California advances bill to cap consumer loan interest rates
SACRAMENTO, Calif. (AP) — California lawmakers approved legislation Friday to cap interest rates for consumer loans, a measure that supporters say is designed to blunt predatory lending practices.
The bill would cap consumer loan interest rates at 36 percentage points above the main interest rate set by the Federal Reserve, which is currently around 2%. Consumer advocacy groups say some loan companies charge interest rates as high as 225%.
It would apply to loans between $2,500 and $9,999, and it would also require lenders to offer borrowers a credit education summary.
Both the Assembly and Senate passed the bill on Friday, sending it to Democratic Gov. Gavin Newsom for his consideration.
Democratic Assemblyman Tim Grayson of Concord said the bill is needed “so that those who face financial crisis do not become victims again.”
Critics of the bill, including black and Hispanic chambers of commerce, argued a rate cap could put some lenders out of business and cut off loan options for vulnerable Californians. Other critics suggested it could harm people’s ability to build credit.
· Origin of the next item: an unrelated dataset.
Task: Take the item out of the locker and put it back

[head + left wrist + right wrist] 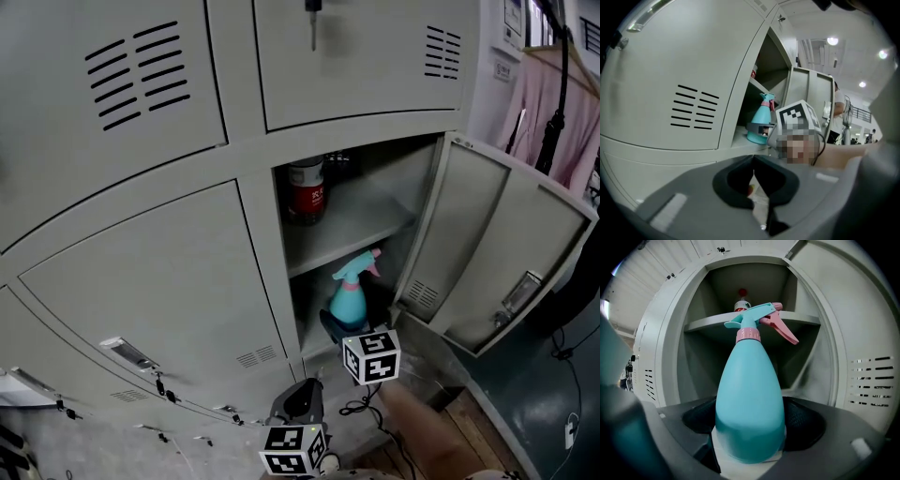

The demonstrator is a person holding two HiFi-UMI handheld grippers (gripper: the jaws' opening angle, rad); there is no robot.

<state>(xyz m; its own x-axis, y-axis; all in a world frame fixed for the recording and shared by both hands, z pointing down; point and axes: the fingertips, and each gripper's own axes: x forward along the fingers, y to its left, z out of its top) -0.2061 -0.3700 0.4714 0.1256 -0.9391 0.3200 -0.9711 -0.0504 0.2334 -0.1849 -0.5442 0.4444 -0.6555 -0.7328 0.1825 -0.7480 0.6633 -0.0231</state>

“I would suggest that we not feign naivete about credit,” Democratic Sen. Holly Mitchell said in response to critics. “To assert or assume that you can earn credit by being taken advantage of someone who is going to charge you 200% on a $2,500 loan is just not the case.”
It passed the Senate by a vote of 30-5 and the Assembly on a 59-7 vote.
The Online Lenders Alliance, which opposes the bill, spent $66,000 lobbying in the first half of 2019. Lenders including Advance America, Check Into Cash and Axcess Financial spent more than $100,000 combined on lobbying in the same time frame.